Terakhir, kolaborasi antar pemerintah dan masyarakat yang kelak terbentuk niscaya akan menghasilkan perputaran ekonomi untuk sektor pariwisata. Tentu saja akan mengurangi rasa insecure dan meningkatkan jumlah wisatawan secara perlahan namun pasti. Seperti yang sedang terjadi saat ini di beberapa daerah wisata tertentu seperti DIY yang tampil memukau dengan aplikasi smartphone Visiting Jogja dan tagline terbaru ‘Jogja Clean & Safe’.

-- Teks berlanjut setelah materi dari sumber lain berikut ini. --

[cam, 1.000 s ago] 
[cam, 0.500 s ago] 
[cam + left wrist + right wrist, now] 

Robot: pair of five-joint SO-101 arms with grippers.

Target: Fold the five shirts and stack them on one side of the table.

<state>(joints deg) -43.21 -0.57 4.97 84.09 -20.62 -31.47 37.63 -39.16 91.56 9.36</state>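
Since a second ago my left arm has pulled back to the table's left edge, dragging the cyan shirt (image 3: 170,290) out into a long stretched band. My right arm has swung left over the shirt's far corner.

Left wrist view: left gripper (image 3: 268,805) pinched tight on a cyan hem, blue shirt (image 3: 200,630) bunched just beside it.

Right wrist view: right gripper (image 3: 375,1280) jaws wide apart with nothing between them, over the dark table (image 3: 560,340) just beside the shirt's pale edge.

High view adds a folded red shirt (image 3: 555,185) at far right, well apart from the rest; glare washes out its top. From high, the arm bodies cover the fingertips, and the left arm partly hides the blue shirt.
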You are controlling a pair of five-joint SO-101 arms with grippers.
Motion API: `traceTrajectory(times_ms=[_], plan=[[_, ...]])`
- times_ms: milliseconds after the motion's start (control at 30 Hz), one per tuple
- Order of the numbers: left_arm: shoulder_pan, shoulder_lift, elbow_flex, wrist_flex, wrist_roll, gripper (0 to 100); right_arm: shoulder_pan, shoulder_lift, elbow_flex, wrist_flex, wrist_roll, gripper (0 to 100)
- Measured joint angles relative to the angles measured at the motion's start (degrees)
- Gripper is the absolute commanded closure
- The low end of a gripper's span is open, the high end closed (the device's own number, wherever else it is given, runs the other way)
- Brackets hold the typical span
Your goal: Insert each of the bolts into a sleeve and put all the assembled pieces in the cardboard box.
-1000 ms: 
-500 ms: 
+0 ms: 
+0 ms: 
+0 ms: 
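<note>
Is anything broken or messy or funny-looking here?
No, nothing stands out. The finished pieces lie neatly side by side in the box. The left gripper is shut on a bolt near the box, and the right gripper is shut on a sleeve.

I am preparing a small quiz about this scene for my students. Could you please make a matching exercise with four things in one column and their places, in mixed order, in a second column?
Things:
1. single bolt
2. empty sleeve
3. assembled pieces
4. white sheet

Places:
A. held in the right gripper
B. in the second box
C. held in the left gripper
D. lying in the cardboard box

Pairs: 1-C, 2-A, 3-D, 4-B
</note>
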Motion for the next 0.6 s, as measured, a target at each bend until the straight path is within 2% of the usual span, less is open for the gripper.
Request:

Namun jika permasalahan ini dibiarkan berlarut-larut, akan sulit untuk membangkitkan sektor pariwisata secara makro. Mengingat memulihkan kepercayaan publik memerlukan waktu yang tidak sebentar. Karena seperti kata pepatah, ‘Kepercayaan ibarat kertas. Sekali direnyuk, ia takkan kembali sempurna’.
Daftar Pustaka :
- Astari Retaduari, Elza. 2020. Survei Charta Politika: 56,1% Percaya Data COVID-19 dari Pemerintah. news.detik.com: https://news.detik.com/berita/d-5103685/survei-charta-politika-561-percaya-data-covid-19-dari-pemerintah diakses pada 25 Agustus 2020.
- CNN Indonesia. 2020. Survei: Kepercayaan Publik Terhadap Jokowi Atasi Corona Turun. cnnindonesia.com: https://www.cnnindonesia.com/nasional/20200721130406-32-527099/survei-kepercayaan-publik-terhadap-jokowi-atasi-corona-turun diakses pada 25 Agustus 2020.
- OECD insight. Human Capital chapter 6 : A Bigger Picture. https://www.oecd.org/insights/37966934.pdf Diakses pada 25 Agustus 2020.
- Paxton, Pamela. 2002. Social Capital and Democracy: An Interdependent Relationship. American Sociological Review, 67(2), (pp 254-277).
- Tanny, Ferdous Tahmina. 2019. Trust in Government: Factors Affecting Public Trust and Distrust. Jahangirnagar Journal of Administrative Studies, Department of Public Administration, 12, (pp 49-63).